→ **RECORDED INFORMATION**:
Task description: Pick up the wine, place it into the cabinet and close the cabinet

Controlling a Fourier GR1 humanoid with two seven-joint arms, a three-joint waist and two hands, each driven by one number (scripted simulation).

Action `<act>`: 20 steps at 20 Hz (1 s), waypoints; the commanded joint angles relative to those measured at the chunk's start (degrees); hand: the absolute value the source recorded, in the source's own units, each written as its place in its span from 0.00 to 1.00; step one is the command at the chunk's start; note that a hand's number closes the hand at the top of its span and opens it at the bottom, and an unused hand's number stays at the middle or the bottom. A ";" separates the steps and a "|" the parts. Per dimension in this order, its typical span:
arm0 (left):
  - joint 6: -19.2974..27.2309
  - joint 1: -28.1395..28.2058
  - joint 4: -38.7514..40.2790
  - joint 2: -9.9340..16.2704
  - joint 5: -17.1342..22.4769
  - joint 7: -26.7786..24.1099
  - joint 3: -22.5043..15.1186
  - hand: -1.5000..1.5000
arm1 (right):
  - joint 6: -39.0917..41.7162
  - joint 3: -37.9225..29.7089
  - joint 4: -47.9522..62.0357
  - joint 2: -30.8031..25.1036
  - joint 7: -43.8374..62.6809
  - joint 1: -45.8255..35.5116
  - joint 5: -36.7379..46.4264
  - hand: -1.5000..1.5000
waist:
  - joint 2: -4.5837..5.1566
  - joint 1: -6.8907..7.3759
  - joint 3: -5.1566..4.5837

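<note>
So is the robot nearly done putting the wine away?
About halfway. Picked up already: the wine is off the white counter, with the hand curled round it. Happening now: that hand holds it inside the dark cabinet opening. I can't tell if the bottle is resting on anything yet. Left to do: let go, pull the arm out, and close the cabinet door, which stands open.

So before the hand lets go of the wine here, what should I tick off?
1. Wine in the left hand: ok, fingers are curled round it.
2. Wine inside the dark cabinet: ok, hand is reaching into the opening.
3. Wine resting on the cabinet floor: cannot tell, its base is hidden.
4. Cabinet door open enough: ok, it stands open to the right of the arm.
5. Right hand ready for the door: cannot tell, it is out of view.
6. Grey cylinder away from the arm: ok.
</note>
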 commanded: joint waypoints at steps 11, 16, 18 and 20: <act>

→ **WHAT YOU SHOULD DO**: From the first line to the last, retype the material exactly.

→ **OUTPUT**:
Task description: Pick up the wine, place it into the cabinet and close the cabinet

Controlling a Fourier GR1 humanoid with two seven-joint arms, a three-joint waist and two hands, each driven by one number (scripted simulation).

Action `<act>`: 20 steps at 20 Hz (1 s), waypoints; the commanded joint angles relative to those measured at the chunk's start (degrees); hand: the absolute value the source recorded, in the source's own units, each written as its place in its span from 0.00 to 1.00; step one is the command at the chunk's start; note that a hand's number closes the hand at the top of its span and opens it at the bottom, and an unused hand's number stays at the middle or the bottom. A ";" separates the steps and a "|" the parts. Per dimension in this order, its typical span:
arm0 (left):
  - joint 6: -19.2974..27.2309
  - joint 1: -28.1395..28.2058
  - joint 4: -38.7514..40.2790
  - joint 2: -9.9340..16.2704
  - joint 5: -17.1342..22.4769
  - joint 7: -26.7786..24.1099
  - joint 3: -22.5043..15.1186
  - hand: -1.5000..1.5000
arm1 (right):
  - joint 6: -39.0917..41.7162
  - joint 3: -37.9225..29.7089
  - joint 4: -47.9522..62.0357
  - joint 2: -30.8031..25.1036
  - joint 7: -43.8374..62.6809
  - joint 1: -45.8255..35.5116
  - joint 5: -36.7379..46.4264
  - hand: -1.5000..1.5000
waist:
  - joint 2: -4.5837..5.1566
  - joint 1: -6.8907..7.3759
  - joint 3: -5.1566..4.5837

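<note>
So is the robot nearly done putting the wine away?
About halfway. Picked up already: the wine is off the white counter, with the hand curled round it. Happening now: that hand holds it inside the dark cabinet opening. I can't tell if the bottle is resting on anything yet. Left to do: let go, pull the arm out, and close the cabinet door, which stands open.

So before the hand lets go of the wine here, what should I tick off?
1. Wine in the left hand: ok, fingers are curled round it.
2. Wine inside the dark cabinet: ok, hand is reaching into the opening.
3. Wine resting on the cabinet floor: cannot tell, its base is hidden.
4. Cabinet door open enough: ok, it stands open to the right of the arm.
5. Right hand ready for the door: cannot tell, it is out of view.
6. Grey cylinder away from the arm: ok.
</note>
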 commanded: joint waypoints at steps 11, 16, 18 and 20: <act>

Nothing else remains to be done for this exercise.